No centro de distribuição do Pão de Açúcar, em São Paulo, o número de cargas recebidas diariamente triplicou nos últimos dois anos. Nas lojas do grupo, o índice de falta de produtos caiu de 25% para 4%, e o tempo médio de armazenamento das mercadorias passou de 40 para 10 dias. Com menos estoque e mais espaço, foi possível colocar novos produtos nas lojas.
Há alguns meses, a Kolynos fez um estudo do comportamento dos consumidores de duas lojas da rede de hipermercados Cândia, em São Paulo. Foram usadas as técnicas do chamado gerenciamento de categorias, cujo objetivo é colocar o produto certo no lugar certo das lojas. Para conseguir isso, são feitas pesquisas com base nas informações armazenadas nos computadores dos caixas e em entrevistas com consumidores. Ao final do estudo, a Kolynos percebeu que uma simples mudança na disposição dos produtos de higiene bucal e a separação das escovas de dentes para adultos das infantis poderiam aumentar as vendas desses artigos em 12%.
Nesse mesmo estudo, o Cândia teve uma surpresa: os consumidores também queriam ver nas prateleiras artigos para dentaduras encontrados em farmácias. Foi necessário, então, sair em busca de novos fornecedores.
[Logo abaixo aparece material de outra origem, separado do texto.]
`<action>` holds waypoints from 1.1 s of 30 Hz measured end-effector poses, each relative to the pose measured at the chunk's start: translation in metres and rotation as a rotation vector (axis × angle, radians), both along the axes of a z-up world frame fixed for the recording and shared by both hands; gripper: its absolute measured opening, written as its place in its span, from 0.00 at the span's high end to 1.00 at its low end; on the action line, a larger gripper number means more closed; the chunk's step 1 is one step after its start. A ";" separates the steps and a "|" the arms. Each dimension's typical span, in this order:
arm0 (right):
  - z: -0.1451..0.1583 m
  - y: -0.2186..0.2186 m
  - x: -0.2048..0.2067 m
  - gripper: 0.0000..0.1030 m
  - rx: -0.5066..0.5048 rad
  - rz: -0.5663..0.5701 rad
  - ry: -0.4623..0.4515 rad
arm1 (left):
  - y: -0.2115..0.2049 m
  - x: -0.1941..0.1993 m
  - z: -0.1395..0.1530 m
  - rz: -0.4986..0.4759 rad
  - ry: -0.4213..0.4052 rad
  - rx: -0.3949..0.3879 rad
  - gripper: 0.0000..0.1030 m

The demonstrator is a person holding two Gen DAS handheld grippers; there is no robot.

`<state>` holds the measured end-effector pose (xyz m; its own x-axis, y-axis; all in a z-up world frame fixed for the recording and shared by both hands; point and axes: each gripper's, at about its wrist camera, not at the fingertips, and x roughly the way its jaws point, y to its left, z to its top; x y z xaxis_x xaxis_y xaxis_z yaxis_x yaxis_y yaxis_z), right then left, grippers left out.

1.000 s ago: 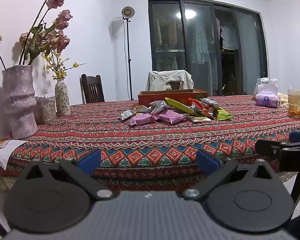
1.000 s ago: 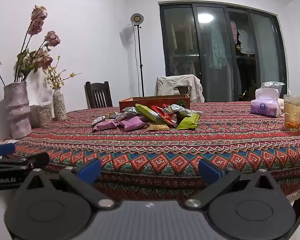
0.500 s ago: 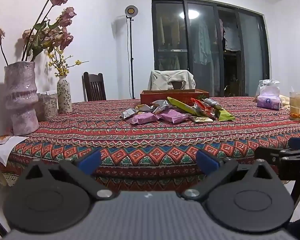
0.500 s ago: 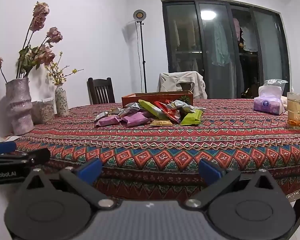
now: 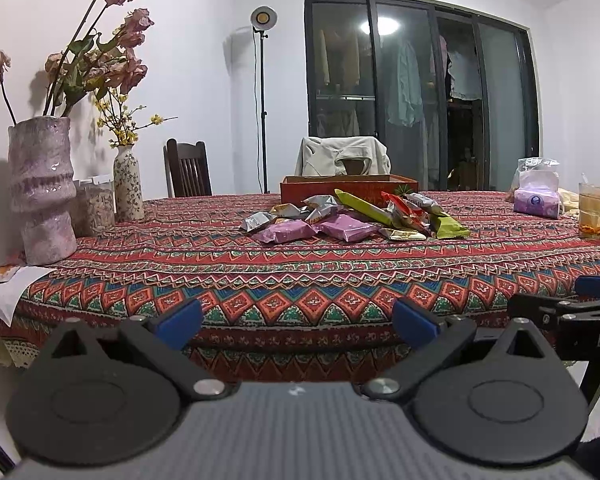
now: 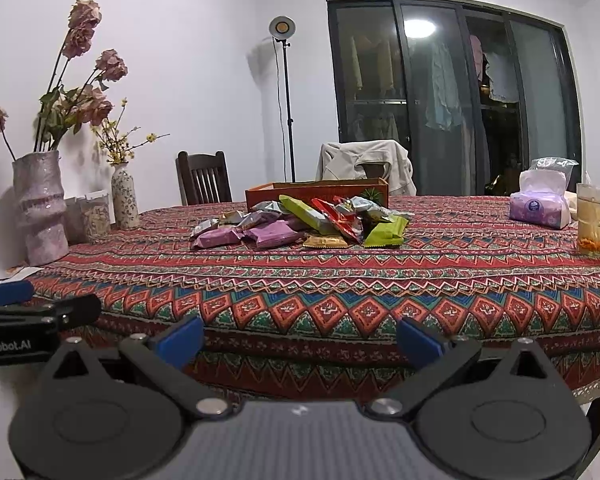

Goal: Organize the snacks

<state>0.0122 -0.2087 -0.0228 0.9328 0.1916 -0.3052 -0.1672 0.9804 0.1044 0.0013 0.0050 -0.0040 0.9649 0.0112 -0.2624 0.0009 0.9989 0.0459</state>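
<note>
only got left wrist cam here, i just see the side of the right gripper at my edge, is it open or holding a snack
observer: Open. In the right wrist view the right gripper has its blue fingers wide apart with nothing between them.
operator: ok is it over the table yet
observer: No. Its fingers sit low, in front of the hanging edge of the tablecloth. The snack pile lies well across the table, in front of the wooden box.
operator: where's my left one from there
observer: The left gripper shows side on at that view's left edge, alongside the right one and also short of the table.
</note>
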 end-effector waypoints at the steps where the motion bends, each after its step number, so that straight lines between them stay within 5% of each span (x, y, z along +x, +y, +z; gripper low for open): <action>1: 0.000 0.000 0.000 0.00 0.001 -0.001 -0.001 | -0.001 -0.001 0.000 -0.001 -0.001 0.001 0.00; 33: -0.001 -0.001 -0.002 0.00 0.002 -0.003 -0.005 | -0.003 -0.002 0.001 -0.006 -0.012 0.008 0.00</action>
O principal fator para que ganhos como esses apareçam não está nos investimentos em tecnologia. Computadores e leitores de código de barras estão aí, no mercado, para quem quiser comprar. O maior desafio do ECR é a integração. "Nada acontece sem a troca transparente de informações entre fabricantes e varejistas, o que é complicado por envolver mudanças culturais", diz Ricardo Gomez, sócio responsável pela área de bens de consumo da PricewaterhouseCoopers.
São transformações que chegam a mudar a essência do trabalho de alguns funcionários. Um exemplo: durante décadas, o pessoal da área de vendas dos fabricantes usou as informações do varejo em negociações de preço - a idéia era aproveitar estoques baixos para vender mais caro. Com o ECR, isso deixou de acontecer. Na reposição eficiente, o preço é negociado anteriormente para que o processo seja ágil. "O relacionamento deixa de ser comercial para ser funcional", diz Roberto Banfi, diretor de vendas da Sadia, que nos últimos meses vem implantando o ECR. "E o vendedor começa a achar que está sendo substituído pelo sistema, que perdeu lugar na empresa." Para driblar a ansiedade dos funcionários, a Sadia tem um programa de treinamento para esclarecer dúvidas sobre o sistema. A Ciro Distribuidora de Alimentos, atacadista de Taubaté, no interior de São Paulo, pretende transformar seus vendedores em especialistas de produtos, com conhecimentos de mercado e logística. "O trabalho deles poderá contribuir para o gerenciamento de categorias", diz Moisés Alves de Souza, gerente de automação comercial da Ciro. "O ECR não vai substituir vendedores. Vai mudar o perfil deles."